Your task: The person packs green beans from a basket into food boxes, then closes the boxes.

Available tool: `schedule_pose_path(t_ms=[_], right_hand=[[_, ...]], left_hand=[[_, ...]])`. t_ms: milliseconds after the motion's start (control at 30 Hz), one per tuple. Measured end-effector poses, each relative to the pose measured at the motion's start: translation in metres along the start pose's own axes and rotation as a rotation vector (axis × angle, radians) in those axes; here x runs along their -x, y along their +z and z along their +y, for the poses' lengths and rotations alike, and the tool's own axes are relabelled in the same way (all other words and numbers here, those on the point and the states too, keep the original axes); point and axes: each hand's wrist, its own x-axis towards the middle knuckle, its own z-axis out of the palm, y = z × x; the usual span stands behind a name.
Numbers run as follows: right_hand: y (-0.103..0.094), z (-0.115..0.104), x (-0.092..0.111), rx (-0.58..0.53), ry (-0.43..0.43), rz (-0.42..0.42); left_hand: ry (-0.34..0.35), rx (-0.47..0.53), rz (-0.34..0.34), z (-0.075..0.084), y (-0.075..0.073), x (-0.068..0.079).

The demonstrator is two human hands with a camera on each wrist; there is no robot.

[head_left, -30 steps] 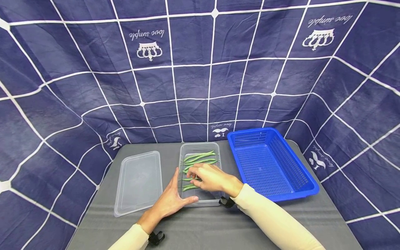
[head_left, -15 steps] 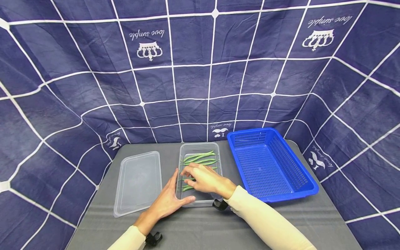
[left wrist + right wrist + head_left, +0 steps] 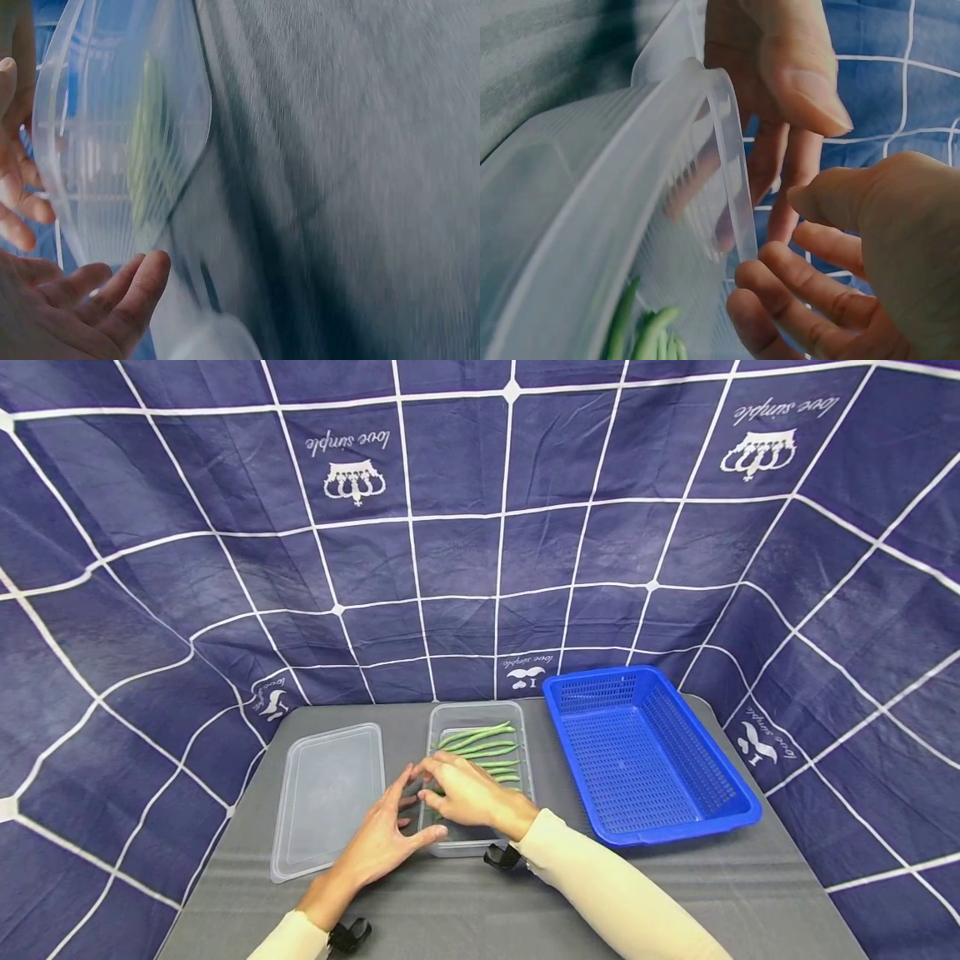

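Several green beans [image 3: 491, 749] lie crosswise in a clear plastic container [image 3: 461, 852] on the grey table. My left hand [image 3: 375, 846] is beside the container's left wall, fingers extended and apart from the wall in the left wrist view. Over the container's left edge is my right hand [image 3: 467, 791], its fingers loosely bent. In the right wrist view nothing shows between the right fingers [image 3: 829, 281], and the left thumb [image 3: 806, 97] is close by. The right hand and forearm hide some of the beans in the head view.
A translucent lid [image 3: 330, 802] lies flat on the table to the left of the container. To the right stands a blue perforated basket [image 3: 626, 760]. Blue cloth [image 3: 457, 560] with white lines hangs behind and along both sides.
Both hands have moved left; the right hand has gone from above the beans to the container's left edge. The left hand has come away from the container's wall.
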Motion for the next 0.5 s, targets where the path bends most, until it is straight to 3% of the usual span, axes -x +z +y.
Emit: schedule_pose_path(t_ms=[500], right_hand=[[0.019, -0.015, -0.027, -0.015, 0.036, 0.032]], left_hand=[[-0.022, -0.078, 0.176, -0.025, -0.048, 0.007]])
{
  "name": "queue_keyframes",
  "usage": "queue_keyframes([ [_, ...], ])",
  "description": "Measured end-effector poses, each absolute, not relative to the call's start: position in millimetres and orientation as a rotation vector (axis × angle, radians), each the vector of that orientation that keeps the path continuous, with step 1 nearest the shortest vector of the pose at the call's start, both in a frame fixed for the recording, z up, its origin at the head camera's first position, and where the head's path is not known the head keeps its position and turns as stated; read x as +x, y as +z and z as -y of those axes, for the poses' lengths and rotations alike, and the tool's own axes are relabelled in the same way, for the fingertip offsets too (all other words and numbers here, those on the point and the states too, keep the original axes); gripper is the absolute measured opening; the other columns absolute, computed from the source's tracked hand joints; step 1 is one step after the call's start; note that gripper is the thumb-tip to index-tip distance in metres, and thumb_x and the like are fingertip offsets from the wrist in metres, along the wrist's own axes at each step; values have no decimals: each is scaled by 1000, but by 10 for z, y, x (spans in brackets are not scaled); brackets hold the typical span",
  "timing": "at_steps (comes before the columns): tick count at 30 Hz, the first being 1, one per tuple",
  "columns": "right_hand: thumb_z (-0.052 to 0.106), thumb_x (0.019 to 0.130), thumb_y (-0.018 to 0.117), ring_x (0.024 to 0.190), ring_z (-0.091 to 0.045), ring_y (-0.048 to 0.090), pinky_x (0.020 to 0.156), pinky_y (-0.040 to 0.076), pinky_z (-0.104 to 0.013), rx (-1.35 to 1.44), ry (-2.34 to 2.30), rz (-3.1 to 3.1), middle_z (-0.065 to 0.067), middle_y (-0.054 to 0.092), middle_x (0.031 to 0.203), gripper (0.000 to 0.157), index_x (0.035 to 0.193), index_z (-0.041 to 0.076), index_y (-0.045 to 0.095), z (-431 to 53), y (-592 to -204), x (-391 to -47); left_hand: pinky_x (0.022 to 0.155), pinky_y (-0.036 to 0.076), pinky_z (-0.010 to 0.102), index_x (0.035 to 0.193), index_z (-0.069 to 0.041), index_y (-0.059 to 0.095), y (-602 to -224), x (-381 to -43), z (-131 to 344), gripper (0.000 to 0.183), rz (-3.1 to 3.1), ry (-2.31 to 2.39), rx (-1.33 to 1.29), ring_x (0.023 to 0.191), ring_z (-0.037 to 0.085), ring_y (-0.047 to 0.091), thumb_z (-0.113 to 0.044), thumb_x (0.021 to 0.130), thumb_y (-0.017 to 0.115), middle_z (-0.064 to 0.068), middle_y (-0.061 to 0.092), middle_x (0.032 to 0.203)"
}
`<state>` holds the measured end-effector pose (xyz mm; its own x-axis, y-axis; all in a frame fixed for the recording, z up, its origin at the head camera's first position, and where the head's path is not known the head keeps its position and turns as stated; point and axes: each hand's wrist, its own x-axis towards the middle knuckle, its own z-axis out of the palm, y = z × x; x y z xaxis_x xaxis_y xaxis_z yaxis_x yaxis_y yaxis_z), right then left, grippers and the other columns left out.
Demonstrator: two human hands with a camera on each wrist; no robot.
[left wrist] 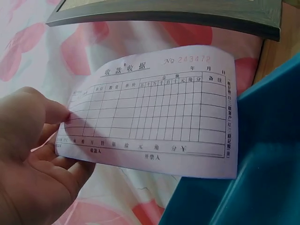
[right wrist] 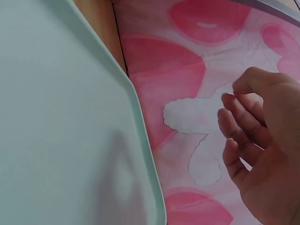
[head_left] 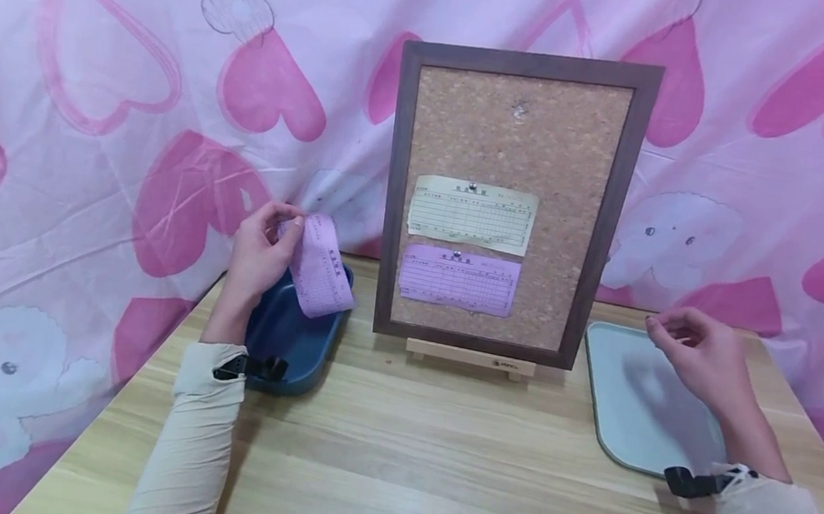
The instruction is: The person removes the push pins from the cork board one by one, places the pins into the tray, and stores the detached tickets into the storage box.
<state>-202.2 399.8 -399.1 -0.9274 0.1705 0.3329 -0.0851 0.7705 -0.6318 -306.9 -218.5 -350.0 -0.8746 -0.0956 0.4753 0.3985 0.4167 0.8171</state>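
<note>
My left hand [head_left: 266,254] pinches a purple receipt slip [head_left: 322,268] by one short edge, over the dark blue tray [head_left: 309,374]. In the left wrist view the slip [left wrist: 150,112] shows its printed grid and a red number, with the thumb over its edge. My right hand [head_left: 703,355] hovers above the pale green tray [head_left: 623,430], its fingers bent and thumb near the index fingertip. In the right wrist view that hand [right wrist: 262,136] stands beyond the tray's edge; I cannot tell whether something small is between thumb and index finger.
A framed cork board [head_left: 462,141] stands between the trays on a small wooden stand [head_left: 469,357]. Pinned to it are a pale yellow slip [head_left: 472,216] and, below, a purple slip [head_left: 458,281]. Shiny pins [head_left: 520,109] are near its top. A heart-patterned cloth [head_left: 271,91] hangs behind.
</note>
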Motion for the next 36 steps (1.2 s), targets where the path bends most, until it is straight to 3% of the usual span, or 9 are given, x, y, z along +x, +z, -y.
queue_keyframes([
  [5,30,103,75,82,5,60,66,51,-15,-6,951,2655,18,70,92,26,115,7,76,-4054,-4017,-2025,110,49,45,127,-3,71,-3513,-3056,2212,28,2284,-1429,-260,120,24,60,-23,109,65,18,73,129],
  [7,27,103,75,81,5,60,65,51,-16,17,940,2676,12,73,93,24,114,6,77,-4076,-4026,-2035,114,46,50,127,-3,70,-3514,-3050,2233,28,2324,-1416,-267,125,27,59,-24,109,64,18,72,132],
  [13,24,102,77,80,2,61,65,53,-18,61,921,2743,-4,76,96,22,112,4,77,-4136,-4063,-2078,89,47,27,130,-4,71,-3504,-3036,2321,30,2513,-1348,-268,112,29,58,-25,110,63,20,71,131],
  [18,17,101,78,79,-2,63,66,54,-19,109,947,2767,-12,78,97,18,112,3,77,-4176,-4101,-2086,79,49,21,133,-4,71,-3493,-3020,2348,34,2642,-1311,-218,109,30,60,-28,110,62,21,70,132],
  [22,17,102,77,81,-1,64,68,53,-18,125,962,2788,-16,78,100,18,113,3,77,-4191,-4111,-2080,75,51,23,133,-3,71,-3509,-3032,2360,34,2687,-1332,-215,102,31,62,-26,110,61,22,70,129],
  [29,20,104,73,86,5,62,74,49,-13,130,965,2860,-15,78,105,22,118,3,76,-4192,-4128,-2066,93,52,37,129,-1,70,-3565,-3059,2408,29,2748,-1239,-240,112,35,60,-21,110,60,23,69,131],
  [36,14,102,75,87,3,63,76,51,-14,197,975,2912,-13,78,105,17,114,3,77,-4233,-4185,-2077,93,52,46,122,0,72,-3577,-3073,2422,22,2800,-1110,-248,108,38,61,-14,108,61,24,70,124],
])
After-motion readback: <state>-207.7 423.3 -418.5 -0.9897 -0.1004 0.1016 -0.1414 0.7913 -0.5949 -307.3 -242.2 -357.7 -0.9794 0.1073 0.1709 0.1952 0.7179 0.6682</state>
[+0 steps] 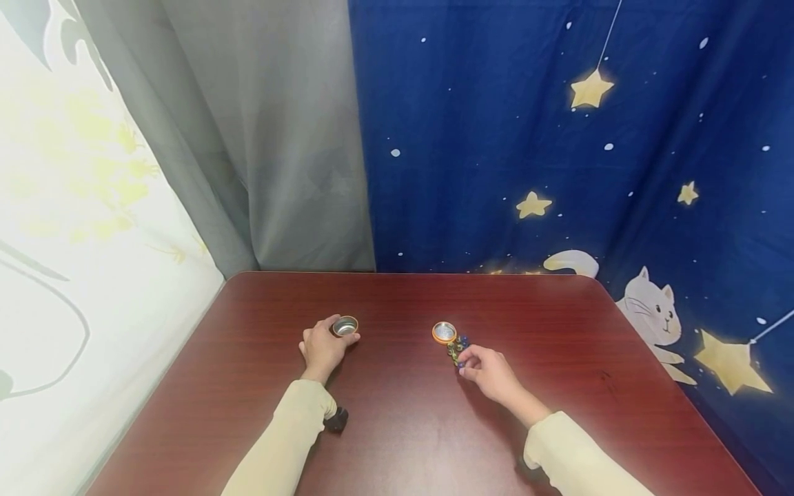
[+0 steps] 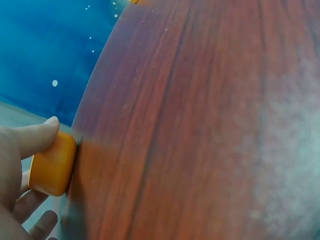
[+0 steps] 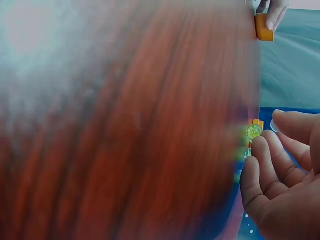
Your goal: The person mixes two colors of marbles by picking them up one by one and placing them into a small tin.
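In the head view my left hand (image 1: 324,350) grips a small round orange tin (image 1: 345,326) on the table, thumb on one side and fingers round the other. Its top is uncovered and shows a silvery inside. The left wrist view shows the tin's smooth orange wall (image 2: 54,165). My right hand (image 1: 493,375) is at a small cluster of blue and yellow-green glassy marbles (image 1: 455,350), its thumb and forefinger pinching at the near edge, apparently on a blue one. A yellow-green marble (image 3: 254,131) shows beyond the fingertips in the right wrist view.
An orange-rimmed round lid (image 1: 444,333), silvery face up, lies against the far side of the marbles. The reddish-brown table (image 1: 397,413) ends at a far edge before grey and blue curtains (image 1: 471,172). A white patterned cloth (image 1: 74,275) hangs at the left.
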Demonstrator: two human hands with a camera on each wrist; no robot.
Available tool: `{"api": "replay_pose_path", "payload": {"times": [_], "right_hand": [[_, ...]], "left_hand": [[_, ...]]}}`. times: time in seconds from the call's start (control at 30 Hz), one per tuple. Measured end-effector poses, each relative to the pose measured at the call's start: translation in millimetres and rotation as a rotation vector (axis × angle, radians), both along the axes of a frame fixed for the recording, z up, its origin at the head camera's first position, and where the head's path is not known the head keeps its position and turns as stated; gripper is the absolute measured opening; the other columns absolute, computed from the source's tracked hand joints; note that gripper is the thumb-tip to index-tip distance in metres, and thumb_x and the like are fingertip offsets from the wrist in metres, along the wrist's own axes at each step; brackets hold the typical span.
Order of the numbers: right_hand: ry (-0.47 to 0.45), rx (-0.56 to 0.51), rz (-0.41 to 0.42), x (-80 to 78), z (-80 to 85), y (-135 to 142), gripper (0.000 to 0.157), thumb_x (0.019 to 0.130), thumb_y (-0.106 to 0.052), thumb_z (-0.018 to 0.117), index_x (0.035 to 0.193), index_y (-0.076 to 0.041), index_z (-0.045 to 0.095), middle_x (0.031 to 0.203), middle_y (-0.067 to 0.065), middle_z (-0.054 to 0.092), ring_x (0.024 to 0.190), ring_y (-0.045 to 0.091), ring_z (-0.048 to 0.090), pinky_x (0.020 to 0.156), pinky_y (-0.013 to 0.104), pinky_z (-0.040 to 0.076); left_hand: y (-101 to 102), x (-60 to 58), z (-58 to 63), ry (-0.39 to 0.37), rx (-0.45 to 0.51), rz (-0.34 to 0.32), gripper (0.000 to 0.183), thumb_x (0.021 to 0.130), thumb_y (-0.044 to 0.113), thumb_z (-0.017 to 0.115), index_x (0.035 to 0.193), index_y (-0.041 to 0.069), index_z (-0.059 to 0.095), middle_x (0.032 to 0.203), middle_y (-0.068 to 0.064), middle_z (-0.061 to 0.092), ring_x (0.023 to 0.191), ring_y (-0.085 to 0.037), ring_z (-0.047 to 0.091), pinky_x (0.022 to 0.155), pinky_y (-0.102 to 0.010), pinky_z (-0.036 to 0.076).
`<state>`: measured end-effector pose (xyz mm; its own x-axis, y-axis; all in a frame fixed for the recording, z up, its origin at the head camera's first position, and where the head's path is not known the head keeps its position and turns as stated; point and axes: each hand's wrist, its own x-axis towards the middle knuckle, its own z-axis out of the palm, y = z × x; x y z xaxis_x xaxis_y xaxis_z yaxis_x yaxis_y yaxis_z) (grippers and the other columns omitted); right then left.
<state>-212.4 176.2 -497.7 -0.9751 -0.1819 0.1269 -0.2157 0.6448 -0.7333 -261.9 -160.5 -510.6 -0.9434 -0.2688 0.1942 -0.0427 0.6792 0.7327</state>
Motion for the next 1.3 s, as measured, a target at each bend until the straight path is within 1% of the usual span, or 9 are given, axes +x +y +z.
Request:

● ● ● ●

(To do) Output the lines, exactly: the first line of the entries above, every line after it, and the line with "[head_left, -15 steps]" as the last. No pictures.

(Written solution)
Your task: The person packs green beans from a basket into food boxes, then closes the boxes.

Available tool: `schedule_pose_path(t_ms=[_], right_hand=[[_, ...]], left_hand=[[_, ...]])`. t_ms: milliseconds after the motion's start (control at 30 Hz), one per tuple. Measured end-effector poses, each relative to the pose measured at the motion's start: translation in metres along the start pose's own axes and rotation as a rotation vector (axis × angle, radians) in those axes; here x runs along their -x, y along their +z and z along their +y, for the poses' lengths and rotations alike, and the tool's own axes are relabelled in the same way (all other words and numbers here, those on the point and the states too, keep the original axes); point and axes: each hand's wrist, its own x-axis towards the middle knuckle, its own z-axis out of the palm, y = z × x; the usual span stands behind a name.
Numbers run as follows: right_hand: y (-0.103..0.094), z (-0.115..0.104), x (-0.092..0.111), rx (-0.58..0.53), ry (-0.43..0.43), rz (-0.42..0.42); left_hand: ry (-0.34..0.35), rx (-0.47..0.53), rz (-0.34..0.34), z (-0.075..0.084), y (-0.075..0.073), x (-0.068..0.079).

The demonstrator is two human hands with a camera on each wrist; there is no robot.

[head_left, -30 steps] 
[head_left, -15 steps] 

That finishes the exercise, with nothing more to add.